## The task:
Your task is to repeat the entries exactly. Leave the pictures out.

===== Material for this exercise =====

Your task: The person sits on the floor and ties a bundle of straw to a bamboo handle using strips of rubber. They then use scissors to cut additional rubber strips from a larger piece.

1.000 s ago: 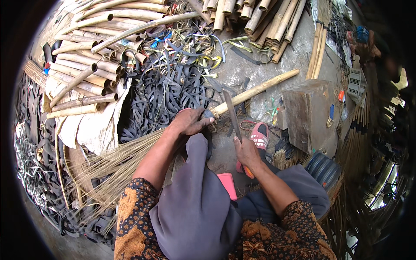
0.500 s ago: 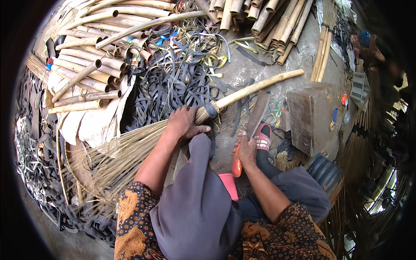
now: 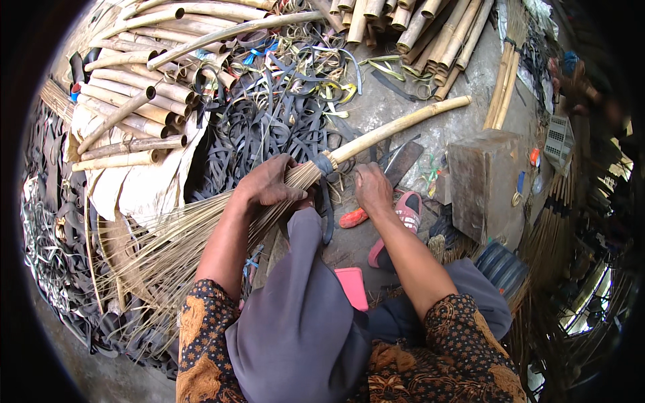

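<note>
A stick broom lies slantwise across my lap, its pale curved handle pointing to the upper right. My left hand is closed round its bristles, just below the dark rubber-strip binding. A loose strip end hangs down from there. To the right of the binding, my right hand has its fingers curled under, hiding whatever they hold. Beneath it lies a machete on the floor, with its orange-red handle and dark blade showing on either side of the hand.
Dark rubber strips are heaped beyond the broom. Cut bamboo poles lie at the left, more at the top. A worn block stands at the right, near my pink sandal and a ribbed bluish container.
My right hand has moved up and left toward the binding, and the machete has come down from upright onto the floor. My left hand has shifted slightly down the bristles.
</note>
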The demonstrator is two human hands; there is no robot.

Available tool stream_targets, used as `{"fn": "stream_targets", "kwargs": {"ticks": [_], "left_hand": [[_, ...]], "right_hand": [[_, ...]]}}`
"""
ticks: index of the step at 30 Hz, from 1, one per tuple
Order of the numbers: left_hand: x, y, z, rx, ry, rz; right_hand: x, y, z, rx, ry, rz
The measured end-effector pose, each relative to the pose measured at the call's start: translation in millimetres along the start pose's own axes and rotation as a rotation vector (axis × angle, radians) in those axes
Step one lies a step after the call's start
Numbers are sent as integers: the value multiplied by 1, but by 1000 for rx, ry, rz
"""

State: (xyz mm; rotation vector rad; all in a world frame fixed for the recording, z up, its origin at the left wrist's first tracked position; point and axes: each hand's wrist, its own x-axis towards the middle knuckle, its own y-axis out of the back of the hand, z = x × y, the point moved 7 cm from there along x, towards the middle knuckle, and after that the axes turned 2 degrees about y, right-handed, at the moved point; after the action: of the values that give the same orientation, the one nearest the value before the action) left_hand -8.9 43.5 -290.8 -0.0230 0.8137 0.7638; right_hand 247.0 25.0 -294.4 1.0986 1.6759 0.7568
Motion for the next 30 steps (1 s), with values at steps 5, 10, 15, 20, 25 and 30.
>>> {"fn": "stream_targets", "kwargs": {"ticks": [5,10,15,20,25,30], "left_hand": [[-6,-3,-2,-42,4,8],[-2,-13,2,-138,17,-4],[11,-30,11,-155,30,-57],[1,-41,20,356,40,199],[1,-44,17,456,65,254],[10,-42,20,270,65,107]], "right_hand": [[16,-18,-4,-224,166,12],[24,-1,5,-255,223,-75],[-15,49,30,46,203,-288],[-67,105,31,544,61,-356],[-86,133,-12,1225,-133,-237],[-68,120,-60,1320,-136,-108]]}}
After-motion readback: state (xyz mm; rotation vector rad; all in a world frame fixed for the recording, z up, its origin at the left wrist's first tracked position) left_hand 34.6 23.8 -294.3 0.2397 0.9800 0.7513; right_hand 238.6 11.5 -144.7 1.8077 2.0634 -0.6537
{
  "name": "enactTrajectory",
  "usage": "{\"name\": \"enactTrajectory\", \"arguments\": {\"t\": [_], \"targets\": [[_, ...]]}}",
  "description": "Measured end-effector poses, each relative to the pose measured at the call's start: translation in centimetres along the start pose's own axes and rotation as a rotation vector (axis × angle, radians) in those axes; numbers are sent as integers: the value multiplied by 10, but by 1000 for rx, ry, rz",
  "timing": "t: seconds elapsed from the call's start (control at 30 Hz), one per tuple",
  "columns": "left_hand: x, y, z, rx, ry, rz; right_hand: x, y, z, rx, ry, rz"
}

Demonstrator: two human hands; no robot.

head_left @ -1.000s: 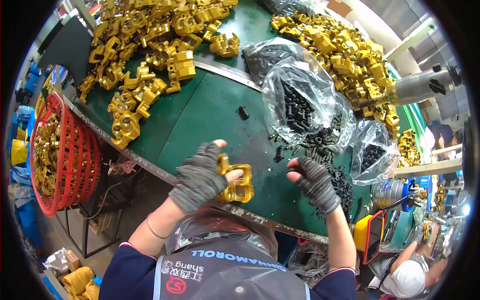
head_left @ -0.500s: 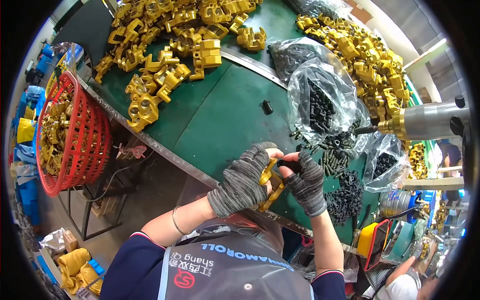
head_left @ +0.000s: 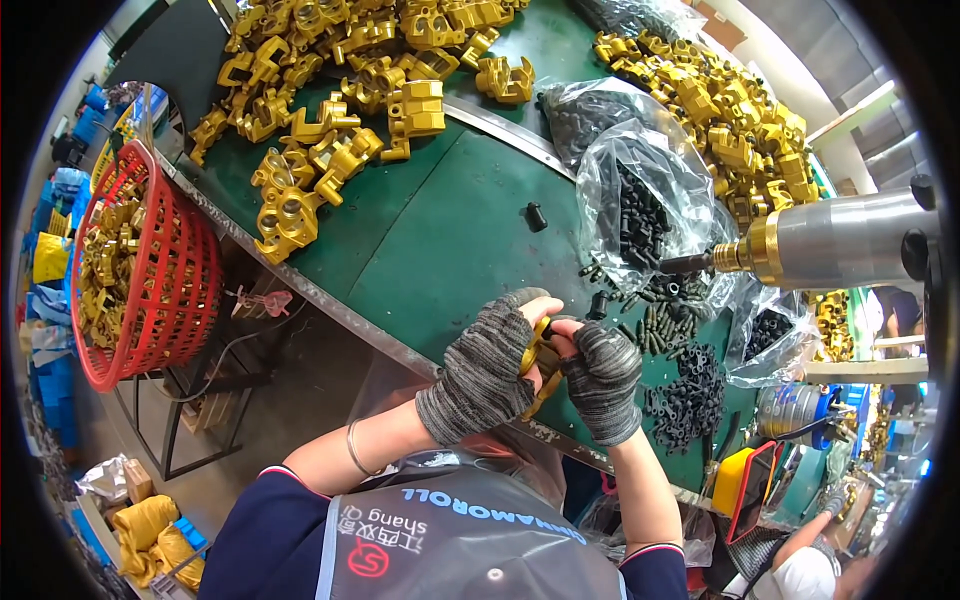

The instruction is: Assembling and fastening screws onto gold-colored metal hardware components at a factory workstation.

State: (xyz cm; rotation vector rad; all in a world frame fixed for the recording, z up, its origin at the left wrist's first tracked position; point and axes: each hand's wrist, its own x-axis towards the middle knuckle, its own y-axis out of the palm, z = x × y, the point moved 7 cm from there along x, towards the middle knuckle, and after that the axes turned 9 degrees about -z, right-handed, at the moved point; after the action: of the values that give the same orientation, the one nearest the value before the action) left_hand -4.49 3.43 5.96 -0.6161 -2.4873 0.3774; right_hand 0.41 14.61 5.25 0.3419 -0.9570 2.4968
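In the head view, my left hand (head_left: 485, 365), in a grey fingerless knit glove, grips a gold metal caliper (head_left: 547, 390) at the near edge of the green table. My right hand (head_left: 605, 385), gloved alike, is closed, its thumb and fingertips against the caliper's upper right side. Whatever is between those fingertips is hidden. Just beyond the right hand a black rubber sleeve (head_left: 598, 305) stands on the table, and another black sleeve (head_left: 536, 216) lies farther off. To the right are a heap of small black rubber parts (head_left: 685, 395) and dark pins (head_left: 660, 325).
Gold calipers are piled far left (head_left: 330, 150) and far right (head_left: 720, 110). Clear bags of black parts (head_left: 640, 200) lie between. A grey cylindrical tool (head_left: 830, 240) juts in from the right. A red basket (head_left: 165, 290) of gold parts stands left. Another person's arm (head_left: 805, 540) shows lower right.
My right hand has moved slightly left and down onto the caliper; the black sleeve it pinched is now out of sight. The grey tool's tip has shifted left.
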Motion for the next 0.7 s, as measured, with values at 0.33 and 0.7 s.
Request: {"name": "enactTrajectory", "arguments": {"t": [0.33,0.7], "targets": [[-5,9,7,-128,51,45,20,9,-11,46,267,222],[43,-3,5,-271,-68,-139,14,10,-33,707,588,311]]}}
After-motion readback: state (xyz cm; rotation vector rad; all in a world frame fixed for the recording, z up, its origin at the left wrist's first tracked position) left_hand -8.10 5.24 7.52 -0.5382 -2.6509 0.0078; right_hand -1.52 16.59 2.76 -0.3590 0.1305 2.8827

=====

## Task result:
Your task: The person sits on the floor and ties a bundle of straw to a bamboo handle using strips of rubber. They then use scissors to cut additional rubber strips from a larger piece.

1.000 s ago: 
0.500 s ago: 
now: 

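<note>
A stick broom lies slantwise across my lap, its pale curved handle pointing to the upper right. My left hand is closed round its bristles, just below the dark rubber-strip binding. A loose strip end hangs down from there. To the right of the binding, my right hand has its fingers curled under, hiding whatever they hold. Beneath it lies a machete on the floor, with its orange-red handle and dark blade showing on either side of the hand.
Dark rubber strips are heaped beyond the broom. Cut bamboo poles lie at the left, more at the top. A worn block stands at the right, near my pink sandal and a ribbed bluish container.
My right hand has moved up and left toward the binding, and the machete has come down from upright onto the floor. My left hand has shifted slightly down the bristles.
</note>
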The demonstrator is two human hands; there is no robot.

Available tool stream_targets, used as `{"fn": "stream_targets", "kwargs": {"ticks": [_], "left_hand": [[_, ...]], "right_hand": [[_, ...]]}}`
"""
ticks: index of the step at 30 Hz, from 1, one per tuple
Order of the numbers: left_hand: x, y, z, rx, ry, rz; right_hand: x, y, z, rx, ry, rz
The measured end-effector pose, each relative to the pose measured at the call's start: translation in millimetres along the start pose's own axes and rotation as a rotation vector (axis × angle, radians) in those axes
Step one lies a step after the call's start
Numbers are sent as integers: the value multiplied by 1, but by 1000 for rx, ry, rz
"""

State: (xyz mm; rotation vector rad; all in a world frame fixed for the recording, z up, its origin at the left wrist's first tracked position; point and axes: each hand's wrist, its own x-axis towards the middle knuckle, its own y-axis out of the back of the hand, z = x × y, the point moved 7 cm from there along x, towards the middle knuckle, and after that the axes turned 2 degrees about y, right-handed, at the moved point; after the action: of the values that give the same orientation, the one nearest the value before the action) left_hand -8.9 43.5 -290.8 -0.0230 0.8137 0.7638; right_hand 247.0 25.0 -294.4 1.0986 1.6759 0.7568
Motion for the next 30 steps (1 s), with values at steps 5, 10, 15, 20, 25 and 30.
>>> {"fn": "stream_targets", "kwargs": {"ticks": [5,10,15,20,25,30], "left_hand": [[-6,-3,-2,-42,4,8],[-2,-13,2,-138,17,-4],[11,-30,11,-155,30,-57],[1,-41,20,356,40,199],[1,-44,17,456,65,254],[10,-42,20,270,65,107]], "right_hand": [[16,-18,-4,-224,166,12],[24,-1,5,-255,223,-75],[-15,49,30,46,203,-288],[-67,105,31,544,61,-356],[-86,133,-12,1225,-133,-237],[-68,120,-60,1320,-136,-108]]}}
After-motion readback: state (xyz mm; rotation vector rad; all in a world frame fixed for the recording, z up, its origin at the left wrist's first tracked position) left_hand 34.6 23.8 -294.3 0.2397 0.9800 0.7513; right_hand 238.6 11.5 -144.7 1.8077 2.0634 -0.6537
{
  "name": "enactTrajectory",
  "usage": "{\"name\": \"enactTrajectory\", \"arguments\": {\"t\": [_], \"targets\": [[_, ...]]}}",
  "description": "Measured end-effector poses, each relative to the pose measured at the call's start: translation in centimetres along the start pose's own axes and rotation as a rotation vector (axis × angle, radians) in those axes; numbers are sent as integers: the value multiplied by 10, but by 1000 for rx, ry, rz",
  "timing": "t: seconds elapsed from the call's start (control at 30 Hz), one per tuple",
  "columns": "left_hand: x, y, z, rx, ry, rz; right_hand: x, y, z, rx, ry, rz"
}

Demonstrator: two human hands; no robot.

head_left @ -1.000s: 
head_left @ -0.500s: 
head_left @ +0.000s: 

The instruction is: Assembling and fastening screws onto gold-colored metal hardware components at a factory workstation.

State: (xyz cm; rotation vector rad; all in a world frame fixed for the recording, z up, its origin at the left wrist's first tracked position; point and axes: each hand's wrist, its own x-axis towards the middle knuckle, its own y-axis out of the palm, z = x × y, the point moved 7 cm from there along x, towards the middle knuckle, and after that the axes turned 9 degrees about -z, right-handed, at the moved point; after the action: of the values that give the same orientation, the one nearest the value before the action) left_hand -4.49 3.43 5.96 -0.6161 -2.4873 0.3774; right_hand 0.41 14.61 5.25 0.3419 -0.9570 2.4968
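In the head view, my left hand (head_left: 485, 365), in a grey fingerless knit glove, grips a gold metal caliper (head_left: 547, 390) at the near edge of the green table. My right hand (head_left: 605, 385), gloved alike, is closed, its thumb and fingertips against the caliper's upper right side. Whatever is between those fingertips is hidden. Just beyond the right hand a black rubber sleeve (head_left: 598, 305) stands on the table, and another black sleeve (head_left: 536, 216) lies farther off. To the right are a heap of small black rubber parts (head_left: 685, 395) and dark pins (head_left: 660, 325).
Gold calipers are piled far left (head_left: 330, 150) and far right (head_left: 720, 110). Clear bags of black parts (head_left: 640, 200) lie between. A grey cylindrical tool (head_left: 830, 240) juts in from the right. A red basket (head_left: 165, 290) of gold parts stands left. Another person's arm (head_left: 805, 540) shows lower right.
My right hand has moved slightly left and down onto the caliper; the black sleeve it pinched is now out of sight. The grey tool's tip has shifted left.
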Motion for the next 0.7 s, as measured, with values at 0.33 and 0.7 s.
Request: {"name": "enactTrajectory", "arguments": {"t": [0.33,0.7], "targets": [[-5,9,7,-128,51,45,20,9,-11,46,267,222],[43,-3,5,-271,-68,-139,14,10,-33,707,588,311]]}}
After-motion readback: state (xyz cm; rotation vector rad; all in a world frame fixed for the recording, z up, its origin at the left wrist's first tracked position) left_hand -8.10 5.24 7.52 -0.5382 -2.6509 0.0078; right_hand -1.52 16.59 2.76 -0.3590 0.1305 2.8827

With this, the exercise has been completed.